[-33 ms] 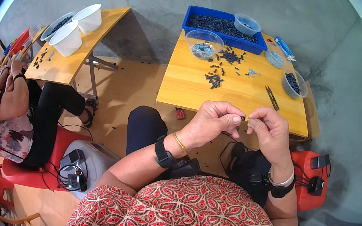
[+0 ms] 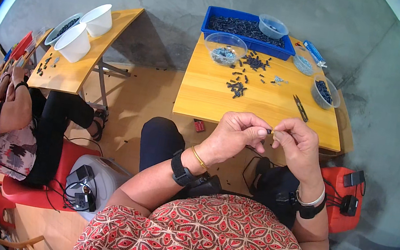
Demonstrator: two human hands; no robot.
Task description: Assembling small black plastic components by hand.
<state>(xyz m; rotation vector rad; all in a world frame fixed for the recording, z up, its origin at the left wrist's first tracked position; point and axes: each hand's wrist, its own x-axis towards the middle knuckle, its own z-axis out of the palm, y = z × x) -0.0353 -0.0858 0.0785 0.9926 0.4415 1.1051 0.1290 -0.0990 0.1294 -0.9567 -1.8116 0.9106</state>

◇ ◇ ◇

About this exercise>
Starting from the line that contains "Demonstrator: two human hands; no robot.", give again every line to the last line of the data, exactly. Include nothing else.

Solution to the problem>
Demonstrator: two human hands; no robot.
Task description: Assembling small black plastic components by hand.
<state>(xyz m; rotation vector rad; all in a world frame fixed for the recording, z up, its origin at the left wrist's first tracked position; point and axes: each hand's wrist, its own x-axis towards the middle knuckle, its own z-axis out of the palm, y = z × x) -0.0353 -0.0858 0.0785 0.9926 0.4415 1.1051 0.1290 -0.0990 0.1294 -0.9567 -1.8116 0.9106</state>

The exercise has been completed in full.